O social-democrata criticou mesmo o processo de descentralização de competências no sentido em que “estava tudo menos preparado”, e espera que, com a “velocidade ultrassónica” que agora “foi introduzida”, os municípios possam “assumir mais responsabilidades”. Aires Pereira adiantou, por isso, que os autarcas, presentes na reunião, ficaram “a saber que o processo de descentralização estava tudo menos preparado para andar, e logo há um conjunto enorme de diplomas que estão a ser ultimados e que dão razão àquele conjunto de autarcas que dizia que não havia condições para se fazer a descentralização, nomeadamente a da Educação, a partir do dia 01 de abril”.

Pela forma como a transferência de competências tem decorrido, o autarca da Póvoa de Varzim só conclui que “à medida que o processo vai andando, vai sendo constatado aquilo que era uma evidência; ou seja, que não há diplomas legais que habilitem à tomada de algumas decisões, que os municípios entraram em situação de desequilíbrio financeiro (…). Tudo isso, pelos vistos, agora está a ser preparado”.

Fico satisfeita por ver que a disponibilidade negocial e, sobretudo, o que tem sido alcançado, os resultados que estão prestes a ser formalizados num acordo, que só não está ainda assinado porque queremos ter as garantias de que fica tudo acautelado.

Luísa Salgueiro

Presidente da Associação Nacional de Municípios Portugueses

Ainda assim, Aires Pereira manifestou estar reticente em relação ao desfecho de todo o processo da descentralização. “De qualquer das formas, temos que dar sempre aqui uma margem com algum cuidado, porque estamos habituados a que, em reuniões públicas, o Governo assuma todo o tipo de responsabilidade e depois, por figuras de cativações ou outras do género, nós não assistimos depois à concretização desses compromissos”, notou. E deixou um reparo: “A ANMP esteve aqui muito adormecida e agora corre atrás do prejuízo.”

Já a presidente da ANMP admitiu estar bastante “satisfeita” com o “que tem sido alcançado” nas negociações com o Governo sobre a descentralização. Para a socialista, “ficam acauteladas” as propostas dos municípios. “Fico satisfeita por ver que a disponibilidade negocial e, sobretudo, o que tem sido alcançado, os resultados que estão prestes a ser formalizados num acordo, que só não está ainda assinado porque queremos ter as garantias de que fica tudo acautelado”, sustentou.

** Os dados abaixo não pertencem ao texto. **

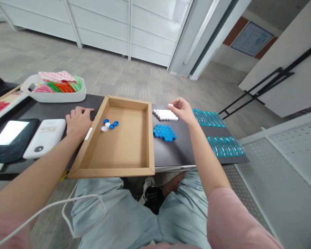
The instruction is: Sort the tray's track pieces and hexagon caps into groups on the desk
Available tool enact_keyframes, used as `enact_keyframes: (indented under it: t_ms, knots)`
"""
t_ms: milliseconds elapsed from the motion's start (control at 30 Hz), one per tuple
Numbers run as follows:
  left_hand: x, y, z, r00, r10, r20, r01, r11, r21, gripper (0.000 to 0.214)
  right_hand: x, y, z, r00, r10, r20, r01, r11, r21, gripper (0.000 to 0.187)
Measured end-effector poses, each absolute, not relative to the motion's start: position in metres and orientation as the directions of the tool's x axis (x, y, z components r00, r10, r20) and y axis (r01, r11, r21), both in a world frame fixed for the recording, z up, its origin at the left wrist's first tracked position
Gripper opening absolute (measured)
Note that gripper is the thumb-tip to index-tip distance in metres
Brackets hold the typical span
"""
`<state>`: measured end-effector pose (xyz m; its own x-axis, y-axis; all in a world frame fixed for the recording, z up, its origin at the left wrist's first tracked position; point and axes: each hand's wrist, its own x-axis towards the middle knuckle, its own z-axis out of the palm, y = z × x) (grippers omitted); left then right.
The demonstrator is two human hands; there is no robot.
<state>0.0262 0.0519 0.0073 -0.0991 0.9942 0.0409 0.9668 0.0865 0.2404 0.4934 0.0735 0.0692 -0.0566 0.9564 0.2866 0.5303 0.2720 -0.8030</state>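
My right hand [182,110] is closed in a pinch on a small white hexagonal piece [170,105]. It hangs just above a flat patch of white hexagonal pieces [165,114]. Nearer to me lies a patch of blue hexagonal pieces [165,132]. A shallow cardboard tray [150,145] stands to the left of both patches. Inside it, toward its back left, several blue hexagons [112,127] and white hexagons [104,128] sit close together. My left hand [79,121] rests open on the table beside the tray's left wall, holding nothing.
Left of my left hand lie a white power bank [45,138] and a black device with a lit screen [12,138]. A white basket [59,97] of colourful craft sticks stands behind. Clear teal plastic cases [226,146] lie at the right. A white cable [52,207] crosses my lap.
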Motion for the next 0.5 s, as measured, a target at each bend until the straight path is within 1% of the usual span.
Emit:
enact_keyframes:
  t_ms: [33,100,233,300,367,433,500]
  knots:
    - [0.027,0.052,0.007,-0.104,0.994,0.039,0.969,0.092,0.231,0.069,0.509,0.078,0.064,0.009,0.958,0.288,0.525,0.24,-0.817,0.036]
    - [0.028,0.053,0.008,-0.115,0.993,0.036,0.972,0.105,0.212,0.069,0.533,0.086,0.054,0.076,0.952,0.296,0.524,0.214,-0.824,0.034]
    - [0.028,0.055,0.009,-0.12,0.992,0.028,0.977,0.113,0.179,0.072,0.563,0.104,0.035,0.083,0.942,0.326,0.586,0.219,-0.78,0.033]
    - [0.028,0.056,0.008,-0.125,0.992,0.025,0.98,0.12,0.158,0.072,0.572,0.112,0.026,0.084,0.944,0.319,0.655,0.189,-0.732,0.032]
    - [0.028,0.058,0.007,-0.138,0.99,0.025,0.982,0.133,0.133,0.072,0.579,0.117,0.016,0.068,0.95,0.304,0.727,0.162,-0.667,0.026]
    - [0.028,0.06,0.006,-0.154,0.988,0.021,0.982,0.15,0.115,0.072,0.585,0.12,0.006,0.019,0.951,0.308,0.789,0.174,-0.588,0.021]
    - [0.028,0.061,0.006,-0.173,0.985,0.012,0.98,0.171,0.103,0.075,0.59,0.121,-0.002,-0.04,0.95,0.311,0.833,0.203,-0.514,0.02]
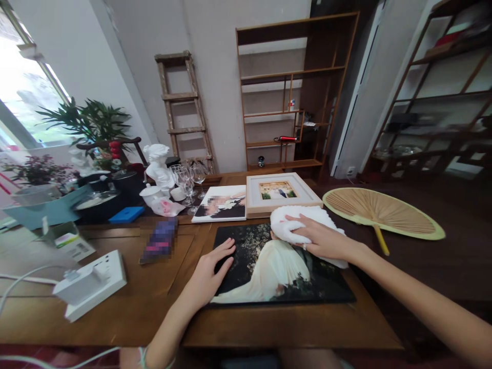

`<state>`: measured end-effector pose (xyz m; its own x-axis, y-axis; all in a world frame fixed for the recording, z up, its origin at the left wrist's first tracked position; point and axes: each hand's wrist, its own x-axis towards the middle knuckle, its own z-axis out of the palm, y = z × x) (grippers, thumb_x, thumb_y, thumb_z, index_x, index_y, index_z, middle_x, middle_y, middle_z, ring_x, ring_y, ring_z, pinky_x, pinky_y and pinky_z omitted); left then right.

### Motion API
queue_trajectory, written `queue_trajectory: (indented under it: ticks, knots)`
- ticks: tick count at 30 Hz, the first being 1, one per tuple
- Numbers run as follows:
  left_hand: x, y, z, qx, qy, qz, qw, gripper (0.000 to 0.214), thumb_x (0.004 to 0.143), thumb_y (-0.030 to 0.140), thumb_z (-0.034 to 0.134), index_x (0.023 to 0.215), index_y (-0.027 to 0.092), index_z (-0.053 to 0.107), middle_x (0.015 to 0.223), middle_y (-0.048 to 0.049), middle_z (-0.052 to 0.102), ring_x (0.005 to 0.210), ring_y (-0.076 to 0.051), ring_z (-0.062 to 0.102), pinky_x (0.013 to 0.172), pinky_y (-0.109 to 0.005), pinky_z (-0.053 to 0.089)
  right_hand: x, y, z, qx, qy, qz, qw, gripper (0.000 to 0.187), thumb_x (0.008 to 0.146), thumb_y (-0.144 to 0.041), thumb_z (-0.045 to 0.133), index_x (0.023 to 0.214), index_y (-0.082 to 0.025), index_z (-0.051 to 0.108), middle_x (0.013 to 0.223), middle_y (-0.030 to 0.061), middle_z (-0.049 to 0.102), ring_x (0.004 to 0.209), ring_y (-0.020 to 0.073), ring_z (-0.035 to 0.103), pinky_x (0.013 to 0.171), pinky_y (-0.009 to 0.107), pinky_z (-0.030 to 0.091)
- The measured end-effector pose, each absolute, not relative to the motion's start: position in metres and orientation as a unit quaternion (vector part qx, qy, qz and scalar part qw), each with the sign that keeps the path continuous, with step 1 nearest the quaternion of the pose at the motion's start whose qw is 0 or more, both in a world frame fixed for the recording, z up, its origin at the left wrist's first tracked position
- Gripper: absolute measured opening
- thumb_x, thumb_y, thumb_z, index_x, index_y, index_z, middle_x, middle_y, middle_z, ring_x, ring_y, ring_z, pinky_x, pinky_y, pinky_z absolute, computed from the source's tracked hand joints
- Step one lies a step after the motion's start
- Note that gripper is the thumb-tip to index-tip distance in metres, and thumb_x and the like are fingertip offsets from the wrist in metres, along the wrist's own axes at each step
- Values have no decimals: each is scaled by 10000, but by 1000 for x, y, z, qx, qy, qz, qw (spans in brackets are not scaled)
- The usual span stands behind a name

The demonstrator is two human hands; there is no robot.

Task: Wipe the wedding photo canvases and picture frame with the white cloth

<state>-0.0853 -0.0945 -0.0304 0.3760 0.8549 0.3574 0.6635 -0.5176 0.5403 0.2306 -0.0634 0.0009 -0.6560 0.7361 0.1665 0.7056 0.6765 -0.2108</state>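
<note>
Head view, looking down on a wooden table [269,328]. The left hand [210,271] reaches in from below with the forearm angled up and to the right. Its palm is down and its fingers are straight and close together, lying flat across the left edge of a large photo panel [277,271]; it grips nothing. The right hand [321,238] comes in from the right on an outstretched arm. It is also palm down, with the fingers extended and slightly spread, pressing on a white cloth [292,218] rather than closing round it. The cloth is soft, bunched and terry-like, and rests on the panel's upper right part. The panel is a thin, glossy, dark rectangle showing a pale draped figure, and it lies flat near the table's front edge. Just behind it are a square, light-wood framed picture [282,192] and an unframed print [223,204]. To the right lies a woven, teardrop-shaped straw fan [380,211] with a yellow handle. A white plastic power strip [92,282] sits well to the left.
</note>
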Motion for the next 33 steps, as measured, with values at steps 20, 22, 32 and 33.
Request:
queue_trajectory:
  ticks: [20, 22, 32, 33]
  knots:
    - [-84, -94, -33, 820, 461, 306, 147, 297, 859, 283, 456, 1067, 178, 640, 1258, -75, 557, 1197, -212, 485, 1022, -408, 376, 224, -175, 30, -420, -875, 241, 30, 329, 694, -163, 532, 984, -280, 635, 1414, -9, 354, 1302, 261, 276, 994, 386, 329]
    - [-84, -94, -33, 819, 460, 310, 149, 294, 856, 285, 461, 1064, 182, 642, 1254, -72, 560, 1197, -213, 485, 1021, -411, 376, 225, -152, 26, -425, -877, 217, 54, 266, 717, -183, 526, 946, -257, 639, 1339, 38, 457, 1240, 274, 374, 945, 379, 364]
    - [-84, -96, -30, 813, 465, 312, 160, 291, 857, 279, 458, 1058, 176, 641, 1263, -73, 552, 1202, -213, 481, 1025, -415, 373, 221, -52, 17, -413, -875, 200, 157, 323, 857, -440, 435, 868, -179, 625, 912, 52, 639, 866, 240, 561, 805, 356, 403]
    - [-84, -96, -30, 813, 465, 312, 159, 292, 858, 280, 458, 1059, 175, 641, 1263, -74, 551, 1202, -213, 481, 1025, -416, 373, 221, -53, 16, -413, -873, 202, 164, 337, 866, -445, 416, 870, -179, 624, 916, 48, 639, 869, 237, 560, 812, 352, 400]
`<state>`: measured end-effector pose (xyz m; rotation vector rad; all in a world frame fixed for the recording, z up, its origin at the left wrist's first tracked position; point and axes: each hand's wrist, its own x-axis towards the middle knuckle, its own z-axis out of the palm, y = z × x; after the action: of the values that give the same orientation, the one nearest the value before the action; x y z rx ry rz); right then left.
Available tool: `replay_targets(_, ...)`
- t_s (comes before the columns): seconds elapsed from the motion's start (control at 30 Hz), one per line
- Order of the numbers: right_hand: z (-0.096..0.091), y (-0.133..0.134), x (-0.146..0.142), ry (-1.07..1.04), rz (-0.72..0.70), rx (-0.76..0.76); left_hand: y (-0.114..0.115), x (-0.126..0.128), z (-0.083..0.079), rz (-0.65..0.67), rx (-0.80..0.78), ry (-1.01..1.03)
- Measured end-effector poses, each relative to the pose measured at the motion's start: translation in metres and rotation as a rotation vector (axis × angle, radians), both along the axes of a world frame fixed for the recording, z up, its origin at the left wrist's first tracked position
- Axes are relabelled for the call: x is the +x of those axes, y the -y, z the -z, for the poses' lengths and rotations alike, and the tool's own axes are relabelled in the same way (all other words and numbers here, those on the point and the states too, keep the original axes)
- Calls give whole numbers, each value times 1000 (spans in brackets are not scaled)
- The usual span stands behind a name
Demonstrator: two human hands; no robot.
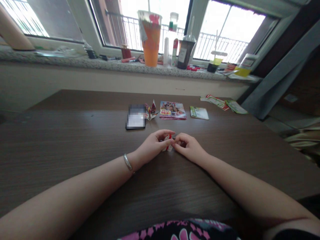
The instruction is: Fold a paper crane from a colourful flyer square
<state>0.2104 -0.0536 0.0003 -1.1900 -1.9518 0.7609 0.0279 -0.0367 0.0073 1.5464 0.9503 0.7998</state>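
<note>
Over the middle of the table [100,186], my left hand [156,142] grips a small folded piece of paper [169,137], white with red print, between thumb and fingers. My right hand [189,145] meets it from the other side, its thumb and fingertips pinched at the paper's right edge. Much of the paper is hidden behind my fingers. Beyond my left hand lies a dark-framed device with a blurred screen [135,117]. Beside it stands a folded paper crane [151,112]. A stack of colourful printed leaflets [173,110] lies straight ahead of my hands.
Right of the leaflets is a small stack of greenish-white paper [199,113]. More paper strips [217,102] lie at the far right. On the windowsill [110,65] stand a tall orange drink cup [151,41], a dark drink cup [186,51] and several small items.
</note>
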Motion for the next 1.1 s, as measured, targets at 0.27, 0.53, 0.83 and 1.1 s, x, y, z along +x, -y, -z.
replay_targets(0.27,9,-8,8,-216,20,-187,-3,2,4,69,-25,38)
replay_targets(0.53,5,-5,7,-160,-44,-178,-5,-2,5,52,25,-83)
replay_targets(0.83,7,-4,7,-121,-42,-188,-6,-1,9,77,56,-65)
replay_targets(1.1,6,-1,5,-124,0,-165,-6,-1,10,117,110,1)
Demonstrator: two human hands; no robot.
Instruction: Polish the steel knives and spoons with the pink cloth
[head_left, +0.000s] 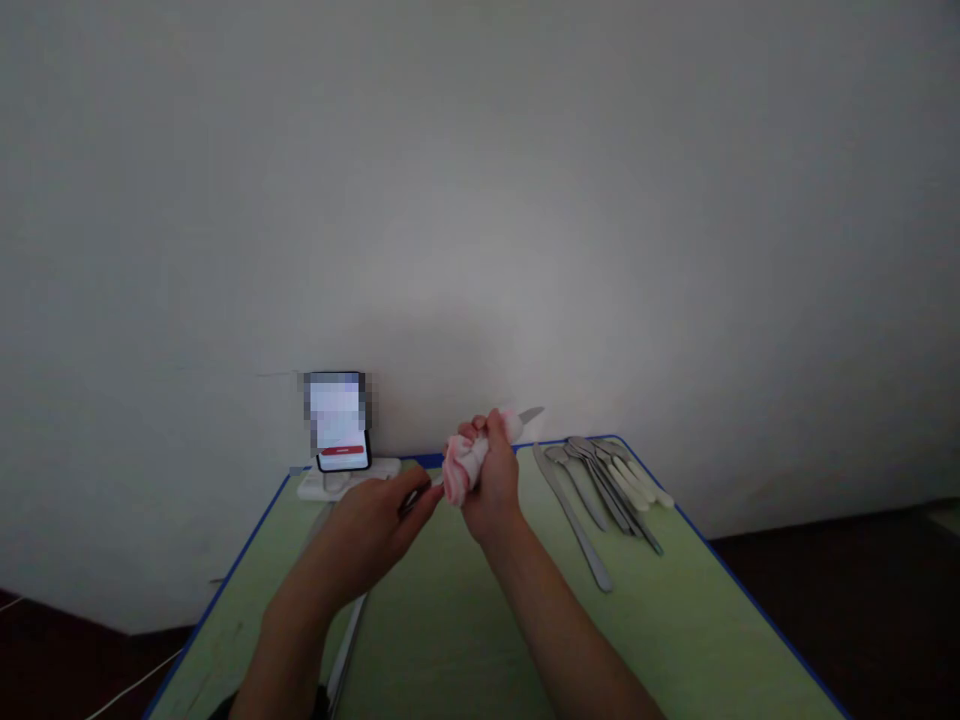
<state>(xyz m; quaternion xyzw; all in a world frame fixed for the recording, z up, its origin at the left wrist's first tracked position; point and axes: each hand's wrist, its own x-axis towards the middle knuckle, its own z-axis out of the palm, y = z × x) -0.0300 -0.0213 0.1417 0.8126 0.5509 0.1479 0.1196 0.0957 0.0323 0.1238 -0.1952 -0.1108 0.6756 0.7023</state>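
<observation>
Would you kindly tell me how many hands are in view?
2: the left hand holds the knife at its near end; the right hand clasps the pink-and-white cloth around it, the tip showing beyond.

A slim grey metal knife (pixel 532 414) is held up off the green table (pixel 450 640), slanting from lower left to upper right, its bare blade tip showing at the upper end. A soft pink-and-white cloth (pixel 463 468), crumpled into thick folds, is bunched around the knife, before the middle of the table's far edge. Much of the knife is hidden.
</observation>
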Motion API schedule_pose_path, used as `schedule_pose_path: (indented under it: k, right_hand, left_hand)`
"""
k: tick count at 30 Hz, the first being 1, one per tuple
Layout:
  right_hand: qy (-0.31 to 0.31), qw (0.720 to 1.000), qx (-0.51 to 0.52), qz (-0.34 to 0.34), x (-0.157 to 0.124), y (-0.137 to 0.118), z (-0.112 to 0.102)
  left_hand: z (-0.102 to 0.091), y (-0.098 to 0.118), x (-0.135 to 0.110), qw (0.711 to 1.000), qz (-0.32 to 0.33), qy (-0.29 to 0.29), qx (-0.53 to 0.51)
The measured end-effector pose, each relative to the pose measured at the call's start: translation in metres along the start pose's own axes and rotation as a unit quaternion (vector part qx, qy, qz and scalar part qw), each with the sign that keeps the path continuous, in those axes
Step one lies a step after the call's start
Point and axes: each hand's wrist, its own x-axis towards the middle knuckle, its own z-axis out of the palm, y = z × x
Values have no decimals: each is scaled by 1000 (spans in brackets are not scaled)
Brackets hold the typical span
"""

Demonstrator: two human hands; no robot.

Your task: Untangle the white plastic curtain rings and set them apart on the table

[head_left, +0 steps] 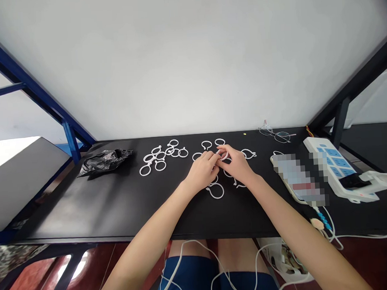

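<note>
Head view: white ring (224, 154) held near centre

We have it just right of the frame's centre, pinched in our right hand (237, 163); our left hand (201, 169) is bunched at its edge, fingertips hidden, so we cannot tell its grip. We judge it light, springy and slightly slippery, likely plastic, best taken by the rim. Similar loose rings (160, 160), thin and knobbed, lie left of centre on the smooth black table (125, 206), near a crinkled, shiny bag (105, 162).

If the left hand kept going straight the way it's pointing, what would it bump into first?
Probably the white ring at the right hand, then that hand itself, though overlapping fingers make the exact depth unclear.
</note>
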Motion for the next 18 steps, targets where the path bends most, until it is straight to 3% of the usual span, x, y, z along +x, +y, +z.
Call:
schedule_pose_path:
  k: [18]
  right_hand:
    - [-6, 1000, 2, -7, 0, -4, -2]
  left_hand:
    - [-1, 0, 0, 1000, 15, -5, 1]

Luísa Salgueiro deixou bem claro que as preocupações dos autarcas, no que toca à transferência de competências, têm “sido alvo de uma muito intensa negociação diária”. Aliás, já resultou “na apresentação de documentos que vão ser discutidos pelo Conselho Diretivo”.

A líder socialista da Câmara de Matosinhos notou ainda que “no Orçamento de Estado foram reforçadas verbas para o fundo da descentralização e foram acolhidas algumas das propostas”. Mais, concluiu Luísa Salgueiro: “Na área da educação já foi anunciado um grande pacote inédito em Portugal, de reformulação de centenas de escolas e que envolverá mais de 1000 milhões de euros de investimento”. Compete, contudo ao Governo, advertiu, “dizer quais são as fontes de financiamento das obras acabadas”.